Katerina Andreou et Mélissa Guex travaillent depuis des années à déplacer le centre de gravité du corps vers plus de tension, plus de risque, plus de friction, avec du tonus, en embrassant le chaos. Les voir aujourd’hui réunies au Théâtre Vidy-Lausanne pour co-signer SHOUT TWICE relève moins de la surprise que d’une évidence joyeuse, construite dans le temps.
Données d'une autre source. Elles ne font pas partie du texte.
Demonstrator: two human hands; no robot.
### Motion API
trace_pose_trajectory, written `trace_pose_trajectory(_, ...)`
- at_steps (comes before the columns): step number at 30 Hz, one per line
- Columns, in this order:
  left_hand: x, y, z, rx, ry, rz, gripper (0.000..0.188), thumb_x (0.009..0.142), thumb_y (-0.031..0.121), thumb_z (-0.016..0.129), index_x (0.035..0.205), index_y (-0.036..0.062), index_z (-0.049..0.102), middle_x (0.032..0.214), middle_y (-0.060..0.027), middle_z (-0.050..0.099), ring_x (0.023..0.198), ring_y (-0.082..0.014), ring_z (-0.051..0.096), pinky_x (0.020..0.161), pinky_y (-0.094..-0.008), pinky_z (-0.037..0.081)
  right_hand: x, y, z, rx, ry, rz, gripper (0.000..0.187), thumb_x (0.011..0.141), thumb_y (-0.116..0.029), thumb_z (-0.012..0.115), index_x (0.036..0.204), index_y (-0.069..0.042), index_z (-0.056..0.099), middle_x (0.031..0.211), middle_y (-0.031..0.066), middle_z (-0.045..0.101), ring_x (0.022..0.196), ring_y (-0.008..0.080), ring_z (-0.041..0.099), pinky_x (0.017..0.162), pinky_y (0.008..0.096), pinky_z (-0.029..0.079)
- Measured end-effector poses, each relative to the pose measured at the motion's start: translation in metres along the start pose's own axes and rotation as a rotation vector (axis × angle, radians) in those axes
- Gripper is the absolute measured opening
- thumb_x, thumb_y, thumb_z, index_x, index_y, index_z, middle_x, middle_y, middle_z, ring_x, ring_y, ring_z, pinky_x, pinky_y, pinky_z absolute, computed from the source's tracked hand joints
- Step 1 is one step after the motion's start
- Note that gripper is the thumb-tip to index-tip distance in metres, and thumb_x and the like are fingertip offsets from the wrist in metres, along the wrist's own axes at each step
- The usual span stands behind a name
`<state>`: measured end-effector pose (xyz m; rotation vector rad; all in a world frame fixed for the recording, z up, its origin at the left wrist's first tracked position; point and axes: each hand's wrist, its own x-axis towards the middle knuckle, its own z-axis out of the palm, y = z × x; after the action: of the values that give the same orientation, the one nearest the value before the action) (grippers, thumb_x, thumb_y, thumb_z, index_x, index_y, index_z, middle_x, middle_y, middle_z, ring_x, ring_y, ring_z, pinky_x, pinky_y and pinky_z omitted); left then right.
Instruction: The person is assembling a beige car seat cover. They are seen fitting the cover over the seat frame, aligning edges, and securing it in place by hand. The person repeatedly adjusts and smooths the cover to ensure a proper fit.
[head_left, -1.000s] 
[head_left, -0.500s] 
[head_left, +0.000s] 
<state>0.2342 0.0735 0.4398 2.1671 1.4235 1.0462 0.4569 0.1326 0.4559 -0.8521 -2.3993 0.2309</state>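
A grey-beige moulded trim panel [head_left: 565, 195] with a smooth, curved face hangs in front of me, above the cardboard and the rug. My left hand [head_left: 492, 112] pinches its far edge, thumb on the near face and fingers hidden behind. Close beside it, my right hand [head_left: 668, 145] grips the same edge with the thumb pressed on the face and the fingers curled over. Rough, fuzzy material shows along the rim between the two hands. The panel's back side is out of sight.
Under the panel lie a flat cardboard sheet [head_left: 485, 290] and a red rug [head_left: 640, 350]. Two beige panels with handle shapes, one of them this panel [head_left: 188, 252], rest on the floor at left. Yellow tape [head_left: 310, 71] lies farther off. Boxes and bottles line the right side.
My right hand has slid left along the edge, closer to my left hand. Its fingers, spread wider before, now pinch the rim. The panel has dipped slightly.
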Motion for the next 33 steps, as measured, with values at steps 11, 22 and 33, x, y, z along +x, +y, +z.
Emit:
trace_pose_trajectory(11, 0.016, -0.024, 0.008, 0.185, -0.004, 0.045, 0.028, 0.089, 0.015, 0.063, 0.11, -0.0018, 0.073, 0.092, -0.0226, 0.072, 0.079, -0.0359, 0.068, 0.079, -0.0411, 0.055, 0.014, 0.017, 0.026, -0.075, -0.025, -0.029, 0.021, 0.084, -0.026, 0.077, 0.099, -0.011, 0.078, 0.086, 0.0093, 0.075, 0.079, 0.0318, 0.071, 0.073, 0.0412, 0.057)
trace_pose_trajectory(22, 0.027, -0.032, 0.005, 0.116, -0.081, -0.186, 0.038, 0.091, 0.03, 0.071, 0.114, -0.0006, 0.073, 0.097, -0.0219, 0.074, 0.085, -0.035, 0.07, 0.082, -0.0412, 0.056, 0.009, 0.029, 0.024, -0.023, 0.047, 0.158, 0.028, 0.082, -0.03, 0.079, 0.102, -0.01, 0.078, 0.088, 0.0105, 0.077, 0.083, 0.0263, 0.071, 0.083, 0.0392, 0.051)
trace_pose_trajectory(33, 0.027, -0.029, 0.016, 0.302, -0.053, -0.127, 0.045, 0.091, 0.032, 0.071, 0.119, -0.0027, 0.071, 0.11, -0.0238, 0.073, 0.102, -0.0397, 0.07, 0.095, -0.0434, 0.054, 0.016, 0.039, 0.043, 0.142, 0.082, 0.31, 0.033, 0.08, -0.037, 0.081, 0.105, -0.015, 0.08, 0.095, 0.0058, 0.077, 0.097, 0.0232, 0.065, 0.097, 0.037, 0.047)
Tout part d’un geste minimal : crier. Un cri qui n’explose pas, mais s’organise. Il circule, parfois à bas bruit, discret. Il devient énergie, rythme, relais, contamination. Ce qui se joue là, c’est une puissance de transformation : défaire les contours, travailler l’anonymat, s’autoriser à devenir multiple, à se déplacer d’un état à l’autre sans se fixer. Rester fluide. La métamorphose n’est pas un effet, mais une méthode. Quelque chose passe d’un corps à l’autre, se déplace, insiste, jusqu’à produire une joie étrange, libératrice, parfois collective qui s’amplifie. Katerina Andreou et Mélissa Guex créent un terrain de jeu à leur mesure, où la limite est celle de l’imaginaire et, pour notre plus grande joie, cet imaginaire est fécond et infini.
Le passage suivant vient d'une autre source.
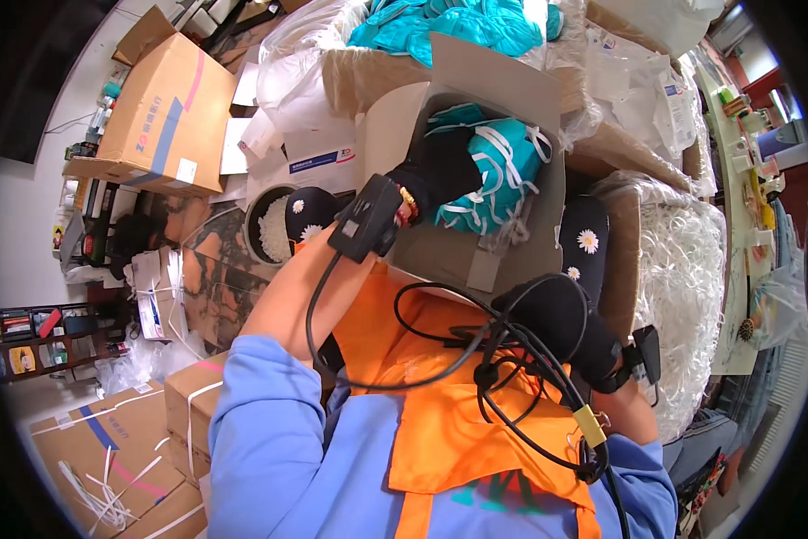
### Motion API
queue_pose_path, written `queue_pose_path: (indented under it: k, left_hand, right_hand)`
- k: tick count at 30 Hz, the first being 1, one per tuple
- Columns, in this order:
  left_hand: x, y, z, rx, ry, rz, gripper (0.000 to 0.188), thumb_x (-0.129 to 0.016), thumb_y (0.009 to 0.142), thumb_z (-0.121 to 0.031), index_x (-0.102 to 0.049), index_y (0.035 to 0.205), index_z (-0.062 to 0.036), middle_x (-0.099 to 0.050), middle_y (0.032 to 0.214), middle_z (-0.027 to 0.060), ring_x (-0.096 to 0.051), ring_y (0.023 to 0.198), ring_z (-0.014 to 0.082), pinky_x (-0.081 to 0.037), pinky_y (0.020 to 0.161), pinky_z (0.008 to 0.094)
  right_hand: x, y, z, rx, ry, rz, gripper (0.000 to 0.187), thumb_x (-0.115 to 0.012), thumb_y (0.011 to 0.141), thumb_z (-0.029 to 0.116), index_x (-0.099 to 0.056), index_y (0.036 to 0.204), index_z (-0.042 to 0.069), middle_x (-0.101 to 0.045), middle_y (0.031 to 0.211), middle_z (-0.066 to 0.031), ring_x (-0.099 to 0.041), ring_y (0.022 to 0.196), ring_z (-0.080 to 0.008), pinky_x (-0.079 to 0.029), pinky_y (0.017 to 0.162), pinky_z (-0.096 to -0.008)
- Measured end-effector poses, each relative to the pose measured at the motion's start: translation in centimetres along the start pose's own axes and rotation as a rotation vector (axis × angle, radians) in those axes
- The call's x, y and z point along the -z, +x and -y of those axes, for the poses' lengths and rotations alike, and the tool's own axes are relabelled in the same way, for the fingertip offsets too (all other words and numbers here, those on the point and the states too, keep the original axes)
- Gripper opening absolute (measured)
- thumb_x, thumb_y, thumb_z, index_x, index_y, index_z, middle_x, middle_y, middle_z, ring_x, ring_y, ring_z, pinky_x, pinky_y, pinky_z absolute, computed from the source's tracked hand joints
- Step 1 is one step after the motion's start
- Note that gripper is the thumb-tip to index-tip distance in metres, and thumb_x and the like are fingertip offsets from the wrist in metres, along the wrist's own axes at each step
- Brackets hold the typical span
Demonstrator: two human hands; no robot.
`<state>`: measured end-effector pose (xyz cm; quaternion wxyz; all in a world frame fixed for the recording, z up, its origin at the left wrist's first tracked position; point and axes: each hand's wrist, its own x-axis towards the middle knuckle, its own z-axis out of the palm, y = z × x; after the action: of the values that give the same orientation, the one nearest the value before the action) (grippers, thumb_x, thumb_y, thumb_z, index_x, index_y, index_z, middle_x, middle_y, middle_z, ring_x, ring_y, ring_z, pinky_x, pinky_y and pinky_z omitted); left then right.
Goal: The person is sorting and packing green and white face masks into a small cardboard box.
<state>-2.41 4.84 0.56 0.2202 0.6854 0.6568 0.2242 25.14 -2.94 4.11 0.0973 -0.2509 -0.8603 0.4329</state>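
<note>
An open grey-white carton rests on my lap, tilted, with its flap raised at the far side. Teal face masks with white straps lie bunched inside it, beside a crumpled clear plastic bag. My left hand, in a black glove, reaches into the carton against the masks' left side; its fingers are too dark to make out. At the carton's near right corner is my right hand, also black-gloved, its fingers partly behind black cables. Whether it grips the carton is unclear.
A large plastic-lined carton heaped with teal masks stands beyond. To the right, another box holds white straps. Left are a brown carton and a bucket of white bits. Strapped cartons sit lower left. Cables cross my orange apron.
</note>
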Motion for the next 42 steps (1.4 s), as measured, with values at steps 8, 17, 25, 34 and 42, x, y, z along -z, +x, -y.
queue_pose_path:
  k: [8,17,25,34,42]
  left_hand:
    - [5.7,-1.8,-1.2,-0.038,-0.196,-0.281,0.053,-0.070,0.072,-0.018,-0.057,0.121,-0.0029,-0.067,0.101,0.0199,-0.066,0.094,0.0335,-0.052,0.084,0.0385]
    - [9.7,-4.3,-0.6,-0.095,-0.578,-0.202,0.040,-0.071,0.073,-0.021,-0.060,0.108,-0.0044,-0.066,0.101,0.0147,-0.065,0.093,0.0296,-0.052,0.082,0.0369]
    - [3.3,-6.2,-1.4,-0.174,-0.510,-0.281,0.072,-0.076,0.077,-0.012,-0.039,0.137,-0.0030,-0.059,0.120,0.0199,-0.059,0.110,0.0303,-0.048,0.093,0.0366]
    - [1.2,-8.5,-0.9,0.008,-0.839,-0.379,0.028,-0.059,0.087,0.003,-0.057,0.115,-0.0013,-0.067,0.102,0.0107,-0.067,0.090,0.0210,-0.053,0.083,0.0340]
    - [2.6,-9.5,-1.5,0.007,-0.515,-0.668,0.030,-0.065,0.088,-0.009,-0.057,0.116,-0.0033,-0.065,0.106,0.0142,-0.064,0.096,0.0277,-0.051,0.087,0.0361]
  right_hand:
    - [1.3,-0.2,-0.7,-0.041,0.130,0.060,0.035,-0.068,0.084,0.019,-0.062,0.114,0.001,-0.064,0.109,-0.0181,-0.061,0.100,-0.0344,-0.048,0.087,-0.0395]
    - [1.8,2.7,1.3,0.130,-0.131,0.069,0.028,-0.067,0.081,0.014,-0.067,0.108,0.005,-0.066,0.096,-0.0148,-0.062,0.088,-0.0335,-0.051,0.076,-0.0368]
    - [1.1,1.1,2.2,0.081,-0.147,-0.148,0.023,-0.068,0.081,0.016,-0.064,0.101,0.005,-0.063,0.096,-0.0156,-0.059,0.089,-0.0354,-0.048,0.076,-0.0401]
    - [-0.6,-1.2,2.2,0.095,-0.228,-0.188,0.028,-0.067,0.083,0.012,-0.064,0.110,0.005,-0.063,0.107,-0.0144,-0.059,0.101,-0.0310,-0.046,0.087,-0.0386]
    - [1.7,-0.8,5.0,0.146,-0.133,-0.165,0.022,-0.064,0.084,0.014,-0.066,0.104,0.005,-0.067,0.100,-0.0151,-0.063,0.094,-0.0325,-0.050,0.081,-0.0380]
Un épisode au présent, au plus près d’un travail en train de trouver sa forme. J’ai eu le plaisir de les rencontrer à J+2 de la création, à Vidy-Lausanne, dans le cadre de Tempo Forte.
Avec la participation généreuse de Lou Colombani, les apports de Meredith Monk, Nicolas Donin et Florian Gaité, et la convocation d’êtres précieux comme Maud Blondel et Latifa Laâbissi.
SHOUT TWICE sera repris du 4 au 6 juin au Pavillon ADC à Genève, et les 25 et 26 septembre à la Fondation Fiminco, dans le cadre du Festival d’Automne à Paris et du Centre national de la danse - CN D.